Recent advances in biotechnology are making it possible to advance science and improve healthcare with increasing speed and precision. Biobanking, as a foundation of the biotechnology infrastructure, is critical to the assurance of quality for many of the key components for these advancing technologies in both the human and nonhuman domains. Biobanking must advance to support the increased complexity and required precision needs of biological resources.
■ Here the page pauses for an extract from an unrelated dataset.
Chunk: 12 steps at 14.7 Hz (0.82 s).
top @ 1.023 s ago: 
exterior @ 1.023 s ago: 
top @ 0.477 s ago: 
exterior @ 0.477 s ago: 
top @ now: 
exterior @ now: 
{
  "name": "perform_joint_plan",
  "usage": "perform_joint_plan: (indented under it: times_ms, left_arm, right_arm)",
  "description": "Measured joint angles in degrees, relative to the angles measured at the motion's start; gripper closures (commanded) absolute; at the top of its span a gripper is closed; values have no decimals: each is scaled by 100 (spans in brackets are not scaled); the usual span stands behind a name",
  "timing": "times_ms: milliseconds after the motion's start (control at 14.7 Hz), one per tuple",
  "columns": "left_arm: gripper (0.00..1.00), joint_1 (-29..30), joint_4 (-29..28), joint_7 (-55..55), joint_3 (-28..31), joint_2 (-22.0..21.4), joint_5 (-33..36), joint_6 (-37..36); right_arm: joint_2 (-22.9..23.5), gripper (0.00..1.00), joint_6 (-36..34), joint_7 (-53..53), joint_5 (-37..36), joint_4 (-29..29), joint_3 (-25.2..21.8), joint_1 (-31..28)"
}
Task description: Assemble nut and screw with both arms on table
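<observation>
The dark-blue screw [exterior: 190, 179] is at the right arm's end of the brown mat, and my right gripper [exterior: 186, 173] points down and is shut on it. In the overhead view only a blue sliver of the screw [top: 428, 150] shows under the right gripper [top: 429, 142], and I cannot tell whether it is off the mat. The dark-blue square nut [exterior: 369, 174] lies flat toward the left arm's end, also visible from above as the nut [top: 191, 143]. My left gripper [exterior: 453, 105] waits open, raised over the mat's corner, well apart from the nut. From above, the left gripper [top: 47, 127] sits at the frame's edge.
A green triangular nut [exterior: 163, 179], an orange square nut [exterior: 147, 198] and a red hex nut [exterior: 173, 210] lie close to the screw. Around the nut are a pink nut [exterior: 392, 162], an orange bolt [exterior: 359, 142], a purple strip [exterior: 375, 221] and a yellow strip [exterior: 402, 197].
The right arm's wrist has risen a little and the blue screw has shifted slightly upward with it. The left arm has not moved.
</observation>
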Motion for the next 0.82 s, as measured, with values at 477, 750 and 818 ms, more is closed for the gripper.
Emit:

Standards development can provide an important link for the research and development community by providing tools to ensure quality, fitness-for-purpose, and reproducibility in biobanking. ISBER has been developing the ISBER Best Practices revision. At the same time, ISO/TC276/ WG2 has been developing an International Standard (IS) ISO/DIS 20387 General requirements for biobanking standard. It is important that ISBER and ISO/TC276/WG2 harmonize and/or align their products to enable members of the diverse biobanking community to tailor their own suite of tools to support their specific needs. The availability of both standards and best practices that are complementary will maximize available support for all biobanks. The increased availability of complementary standards, tools, and best practices will facilitate the path to new biotechnology advances and a better future.